Culture

Chuck Berry: the genius who invented the modern world

The American musician, who died aged 90 this week, sold a seductive vision of America

March 24, 2017
Chuck Berry: master of rock'n'roll © Globe Photos/Zuma Press/PA Images
Chuck Berry: master of rock'n'roll © Globe Photos/Zuma Press/PA Images

There I was, a teenage Scot on a pilgrimage to Rough Trade records in Ladbroke Grove in west London, when something new and unusual started to play. “Back in the USA” said the Boston accent, “by Chuck Berry as done by The Modern Lovers.” It was the legendary Jonathan Richman who had formed The Modern Lovers and had his first album produced by the Velvet Underground’s John Cale, only to see it languish in unreleased because the oil crisis had driven up the price of vinyl. “Pretty good, isn’t it,” said Rough Trade owner Geoff Travis—who was behind the counter. I agreed and became a lifelong Modern Lovers fan—something I have never regretted.

But the genius was Chuck Berry’s. The pure poetry of rock’n’roll, from listing place names:

New York, Los Angeles Oh how I yearn for you Detroit, Chicago, Chattanooga, Baton Rouge God I long to be at my home back in old St Lou

To the evocation of American life:

Looking hard for a drive-in Searching for a corner café Where the hamburgers sizzle on an open grill night and day Yeah, and the jukebox jumping with records back in the USA

If US soft power won the world, it was as much because of this picture—and actuality—of life, as it was anything else.

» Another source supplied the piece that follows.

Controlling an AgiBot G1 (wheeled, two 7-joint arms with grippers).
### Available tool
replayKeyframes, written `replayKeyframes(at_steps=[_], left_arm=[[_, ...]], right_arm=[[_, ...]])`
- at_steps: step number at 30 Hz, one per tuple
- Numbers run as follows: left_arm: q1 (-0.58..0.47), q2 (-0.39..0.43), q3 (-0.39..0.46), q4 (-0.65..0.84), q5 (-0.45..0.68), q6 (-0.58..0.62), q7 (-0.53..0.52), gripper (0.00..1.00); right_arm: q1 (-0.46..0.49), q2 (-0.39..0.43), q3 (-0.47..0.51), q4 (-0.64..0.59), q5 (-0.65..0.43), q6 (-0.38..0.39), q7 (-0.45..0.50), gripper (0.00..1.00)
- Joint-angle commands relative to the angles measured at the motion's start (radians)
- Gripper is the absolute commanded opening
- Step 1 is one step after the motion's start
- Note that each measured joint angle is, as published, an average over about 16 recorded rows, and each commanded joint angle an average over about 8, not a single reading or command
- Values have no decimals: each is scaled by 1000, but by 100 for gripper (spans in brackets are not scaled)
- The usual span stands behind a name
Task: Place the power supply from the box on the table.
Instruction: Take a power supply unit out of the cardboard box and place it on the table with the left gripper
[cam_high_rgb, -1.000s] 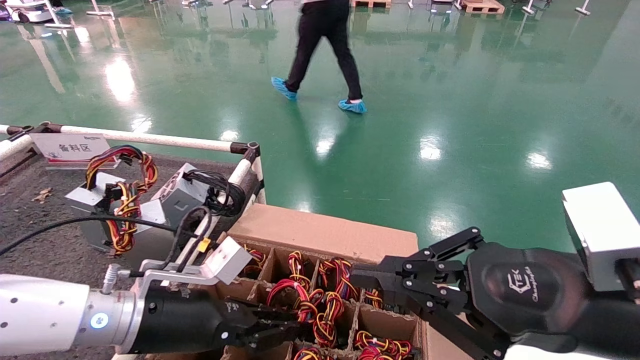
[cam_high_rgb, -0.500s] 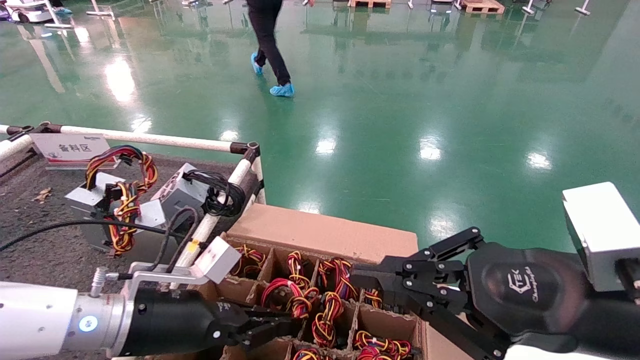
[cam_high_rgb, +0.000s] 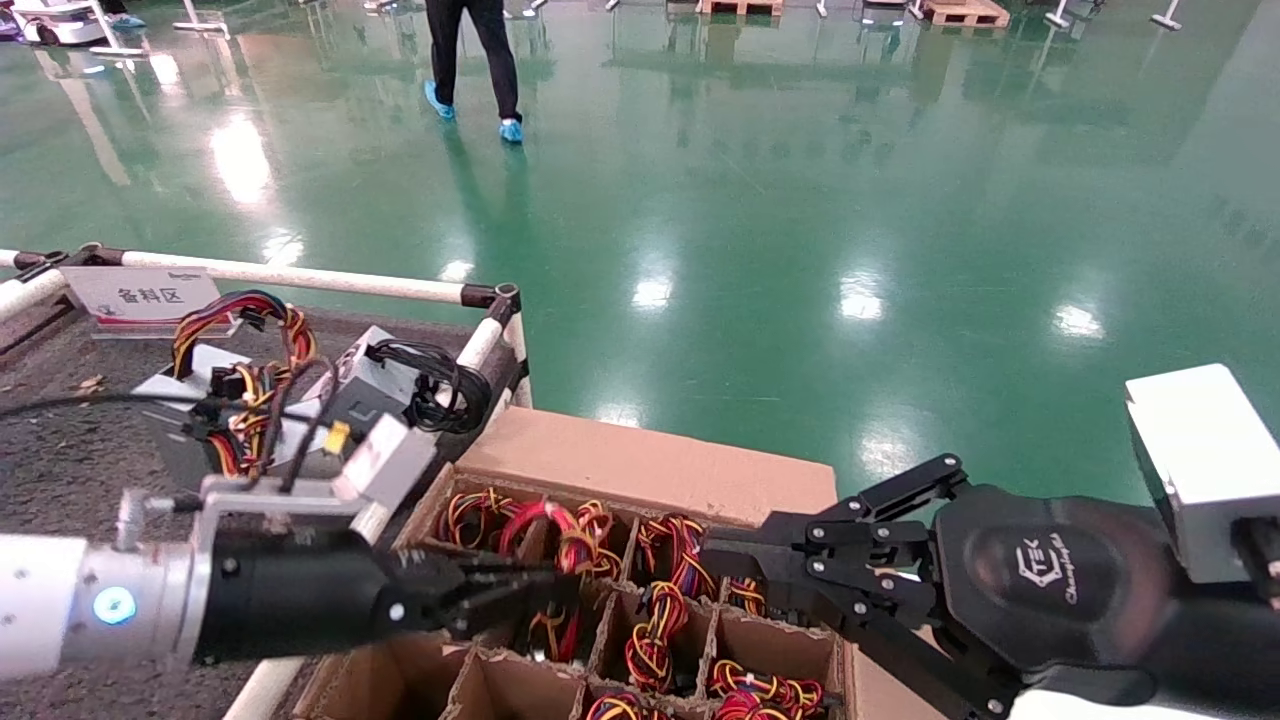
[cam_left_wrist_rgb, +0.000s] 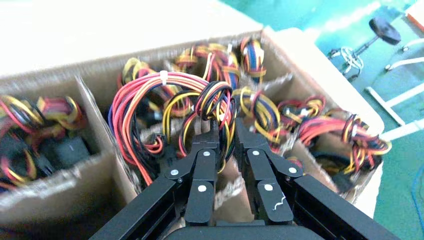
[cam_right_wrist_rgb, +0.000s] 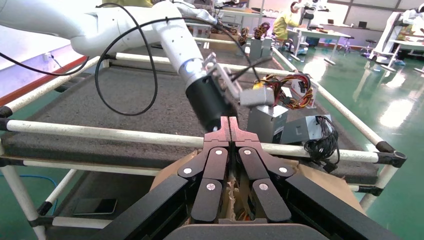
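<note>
My left gripper (cam_high_rgb: 558, 586) reaches into the brown cardboard box (cam_high_rgb: 650, 465) and is shut on the looped red, yellow and black wire bundle of the power supply (cam_high_rgb: 538, 525). In the left wrist view the jaws (cam_left_wrist_rgb: 226, 126) pinch a twisted strand of that bundle (cam_left_wrist_rgb: 150, 95) above a cell wall of the box (cam_left_wrist_rgb: 50, 175). The grey body of the power supply is hidden in its cell. My right gripper (cam_high_rgb: 715, 560) hangs shut and empty over the right side of the box; its closed tips (cam_right_wrist_rgb: 229, 122) point toward the table (cam_right_wrist_rgb: 125, 95).
Two grey units stand on the dark speckled table (cam_high_rgb: 80, 500): one with coloured wires (cam_high_rgb: 200, 400), one with a coiled black cable (cam_high_rgb: 400, 385). A white pipe rail (cam_high_rgb: 300, 280) edges the table beside the box. Several other wire bundles (cam_high_rgb: 650, 640) fill neighbouring cells. A person (cam_high_rgb: 470, 50) walks far off.
My left gripper has moved up and to the left with the wire bundle in it, drawing the red loop higher out of its cell. The person has walked away to the left.
</note>
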Motion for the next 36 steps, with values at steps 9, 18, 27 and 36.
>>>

There is no doubt that the first US songwriter who should have won the Nobel Prize was Chuck Berry, not Bob Dylan. But with songs it is never just the lyrics—it is the music too. Once you have heard a Chuck Berry song then you remember the guitar riffs forever. They perfectly match the rhythm of the lyrics. It’s why—and how—he created pop music. As John Lennon once said, if rock ’n’ roll had another name it would be “Chuck Berry.” Elvis Presley’s hips and Little Richard’s pumping piano (and Jerry Lee Lewis’s too) were iconic—but the duck-walk defined modern music because, in the end, it was about the electric guitar and the noise it made. And the sheer exhilaration—watch Berry in 1958 playing "Roll Over Beethoven" and you see a man who knows he has invented the modern world and loves it.

Of course, the licks on “Rocket 88”—the first and one of the greatest rock songs ever—were played by Ike Turner, but all axe heroes descend from Chuck Berry. No heavy metal without him, perhaps no loss, but no Pistols either. And so many others. Just flicking through the Chuck Berry tunes on my iPhone when the news of his death came through I found covers by David Bowie, Jimi Hendrix, The Flamin’ Groovies, Sonic’s Rendezvous Band, 13th Floor Elevators and, of course, The Majestics—Scotland’s premier dance band from John Byrne’s “Tutti Frutti.”

The songs? All standards now. As well as those already mentioned—“Almost Grown,” “Sweet Little Sixteen,” “Maybellene,” “Promised Land.” My favourite? A chaotic Sex Pistols cover of “Johnny B Goode” that morphs into “Roadrunner”—which is where we came in. If, as Robert Lowell says in “A Quaker Graveyard in Nantucket,” “The Lord survives the rainbow of His will” then the true king of rock ’n’ roll survives every cover version of his work.